Legal questions loom over marijuana enforcement

Some folks who were looking at very serious consequences for multiple cases of possession of marijuana caught a pretty good break, Isabella County’s relatively new county prosecutor said Thursday. Those marijuana possession charges went away.

The move affects everyone over the age of 21, said Dave Barberi, elected county prosecutor the same day that voters approved Proposal 1, which legalized possession of marijuana for people old enough to buy and possess alcohol. Under that law, anyone 21 and up is allowed by law to have 2.5 ounces of marijuana (marihuana, officially) in their possession. People less than 21 years old are still prohibited from possessing it, but under the new law that ceases to be a misdemeanor and becomes a civil infraction like a traffic ticket.

Barberi said he didn’t readily have numbers available for how many people it affects. But, he’s gone to court and delivered pleasant, sometimes unexpected, news to defendants.

It wasn’t anything his office had to do, he said, but with approximately 60 percent of Isabella County voters supporting Proposal 1, he said he felt like he had a mandate from voters about how his office should use its resources. Right after the election, he told The Morning Sun that his office would handle it on a case-by-case basis.

In some cases, where a defendant was facing charges for possessing multiple kinds of drugs, it only meant facing fewer charges. People who had cocaine or heroin or ecstasy on them when the pot was found will still face charges for those harder drugs.

In fact, those multiple drug possession cases are one of the biggest questions local law enforcement has to answer. One significant way that officers find harder drugs is with a search that starts with smelling marijuana on someone.
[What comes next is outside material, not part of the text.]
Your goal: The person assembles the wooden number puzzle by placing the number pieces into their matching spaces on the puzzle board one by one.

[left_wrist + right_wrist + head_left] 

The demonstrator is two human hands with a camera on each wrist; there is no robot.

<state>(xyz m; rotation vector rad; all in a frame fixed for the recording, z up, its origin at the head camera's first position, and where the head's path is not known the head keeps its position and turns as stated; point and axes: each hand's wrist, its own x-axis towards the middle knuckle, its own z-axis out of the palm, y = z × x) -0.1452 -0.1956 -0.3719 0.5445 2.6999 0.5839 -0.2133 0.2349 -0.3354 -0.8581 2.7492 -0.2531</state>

In fact, this was something of a side purpose to the new legalization law, said Brandon McQueen, a Mt. Pleasant pro-marijuana activist.

Another open question is how police will handle something that everyone agrees is a problem, driving under the influence.

An underappreciated issue is that marijuana today is much more potent, Barberi said.

The point where high-grade weed is generally agreed to have become more powerful was shortly after passage of Michigan’s medical marijuana law in 2008. Before, much of the marijuana available in the state was weak and ultimately sourced to Mexico. After, when controlled operations were allowed to create custom strains with different levels of the active drug, THC, growers started to bring stronger product to market in forms ranging from leaves to smoke to oils and waxes.

People who’ve never used, or people who used while young and who try again, might not be ready for the strength of today’s marijuana. This poses a much more serious problem if someone unaccustomed to how strong today’s marijuana is, uses it and attempts to drive, Barberi said.

When it comes to driving, McQueen either leaves it at home or transports it in the trunk of his car. McQueen said he has a medical marijuana card that entitles him to possess it. That way, not only is he not smoking it but he’s also not giving anyone any reason to think that he is.

There are other questions for which time will provide answers, like whether what sanctions someone might face for smoking it where people can be seen.

Barberi said he’s instructed officers in Isabella County law enforcement to use their discretion. If they feel in their best judgement that official sanctions are warranted to bring the case to his office for review.

McQueen said he got a blunter piece of advice from his attorney when medical marijuana was legalized.

“If it’s not legally safe to have sex there, don’t do it,” he said.